> [AIM OF THE TASK] The goal is a clean copy of all the data below, with pictures dropped and everything else retyped exactly.

> [DATASET SECTION]
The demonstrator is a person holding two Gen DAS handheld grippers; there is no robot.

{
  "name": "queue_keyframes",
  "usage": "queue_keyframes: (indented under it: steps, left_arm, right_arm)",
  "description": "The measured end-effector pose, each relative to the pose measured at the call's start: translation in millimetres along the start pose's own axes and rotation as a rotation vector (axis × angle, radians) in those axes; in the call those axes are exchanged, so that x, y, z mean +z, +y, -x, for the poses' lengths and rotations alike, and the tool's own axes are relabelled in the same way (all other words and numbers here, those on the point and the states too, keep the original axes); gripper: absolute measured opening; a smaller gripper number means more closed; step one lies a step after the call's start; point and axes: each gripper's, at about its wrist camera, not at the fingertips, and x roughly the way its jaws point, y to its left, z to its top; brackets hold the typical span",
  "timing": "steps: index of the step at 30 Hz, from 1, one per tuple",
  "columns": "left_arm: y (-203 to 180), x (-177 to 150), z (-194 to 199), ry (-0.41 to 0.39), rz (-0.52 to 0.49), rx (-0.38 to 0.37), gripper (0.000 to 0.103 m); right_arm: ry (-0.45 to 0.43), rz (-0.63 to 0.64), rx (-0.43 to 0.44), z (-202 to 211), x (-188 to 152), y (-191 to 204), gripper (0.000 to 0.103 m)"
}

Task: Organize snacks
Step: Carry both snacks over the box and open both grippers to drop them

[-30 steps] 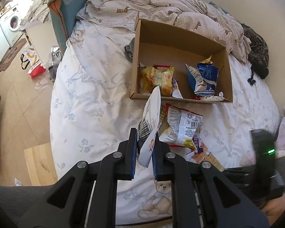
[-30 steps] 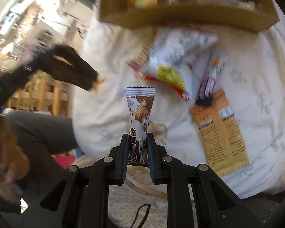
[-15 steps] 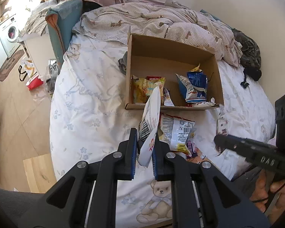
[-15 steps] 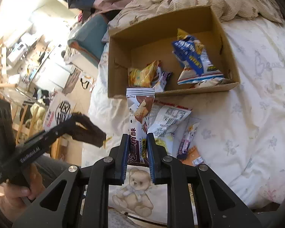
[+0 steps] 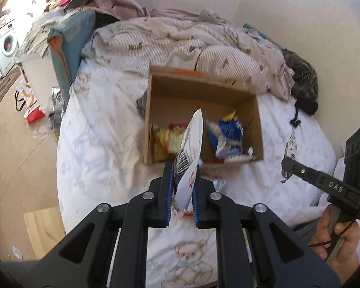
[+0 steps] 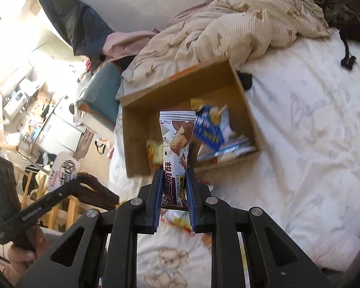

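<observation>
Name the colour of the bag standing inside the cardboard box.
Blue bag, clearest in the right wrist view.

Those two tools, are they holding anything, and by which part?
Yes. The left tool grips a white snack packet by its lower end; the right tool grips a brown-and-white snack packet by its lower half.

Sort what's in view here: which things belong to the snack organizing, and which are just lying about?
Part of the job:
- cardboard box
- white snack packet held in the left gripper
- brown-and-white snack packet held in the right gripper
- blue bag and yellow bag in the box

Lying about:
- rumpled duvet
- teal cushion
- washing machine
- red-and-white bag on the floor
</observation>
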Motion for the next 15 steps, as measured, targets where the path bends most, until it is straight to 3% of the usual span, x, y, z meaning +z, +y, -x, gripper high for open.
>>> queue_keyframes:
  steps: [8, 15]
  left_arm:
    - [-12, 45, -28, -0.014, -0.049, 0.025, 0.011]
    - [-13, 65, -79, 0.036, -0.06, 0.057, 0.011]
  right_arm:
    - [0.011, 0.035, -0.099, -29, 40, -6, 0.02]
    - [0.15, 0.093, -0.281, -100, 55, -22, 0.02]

> [EXERCISE SOLUTION]
The demonstrator is a person holding two Gen DAS handheld grippers; there is no robot.

{
  "name": "queue_keyframes",
  "usage": "queue_keyframes: (indented under it: steps, left_arm, right_arm)",
  "description": "The measured end-effector pose, each relative to the pose measured at the call's start: translation in millimetres along the start pose's own axes and rotation as a rotation vector (axis × angle, radians) in those axes; in the call those axes are exchanged, so that x, y, z mean +z, +y, -x, for the poses' lengths and rotations alike, and the tool's own axes are relabelled in the same way (all other words and numbers here, those on the point and the states too, keep the original axes); gripper: absolute measured opening; a smaller gripper number means more closed; step one lies a step after the call's start; point and axes: each gripper's, at about its wrist camera, not at the fingertips, and x roughly the way its jaws point, y to its left, z to its top; brackets hold the typical span",
  "timing": "steps: index of the step at 30 Hz, from 1, one per tuple",
  "columns": "left_arm: y (-203 to 180), x (-177 to 150), z (-194 to 199), ry (-0.41 to 0.39), rz (-0.52 to 0.49), rx (-0.38 to 0.37), gripper (0.000 to 0.103 m); right_arm: ry (-0.45 to 0.43), rz (-0.63 to 0.64), rx (-0.43 to 0.44), z (-202 to 211), x (-188 to 152), y (-191 to 204), gripper (0.000 to 0.103 m)"
}

Task: Organize snacks
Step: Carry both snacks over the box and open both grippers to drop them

[-30 steps] 
[-30 steps] 
[-15 steps] 
[-15 steps] 
[+0 steps] 
[+0 steps] 

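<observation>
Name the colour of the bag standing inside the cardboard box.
Blue bag, clearest in the right wrist view.

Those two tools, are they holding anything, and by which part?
Yes. The left tool grips a white snack packet by its lower end; the right tool grips a brown-and-white snack packet by its lower half.

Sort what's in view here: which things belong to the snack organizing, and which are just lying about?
Part of the job:
- cardboard box
- white snack packet held in the left gripper
- brown-and-white snack packet held in the right gripper
- blue bag and yellow bag in the box

Lying about:
- rumpled duvet
- teal cushion
- washing machine
- red-and-white bag on the floor
</observation>
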Motion for the next 15 steps, as measured, targets where the path bends most, until it is straight to 3% of the usual span, x, y, z meaning +z, +y, -x, gripper high for open.
>>> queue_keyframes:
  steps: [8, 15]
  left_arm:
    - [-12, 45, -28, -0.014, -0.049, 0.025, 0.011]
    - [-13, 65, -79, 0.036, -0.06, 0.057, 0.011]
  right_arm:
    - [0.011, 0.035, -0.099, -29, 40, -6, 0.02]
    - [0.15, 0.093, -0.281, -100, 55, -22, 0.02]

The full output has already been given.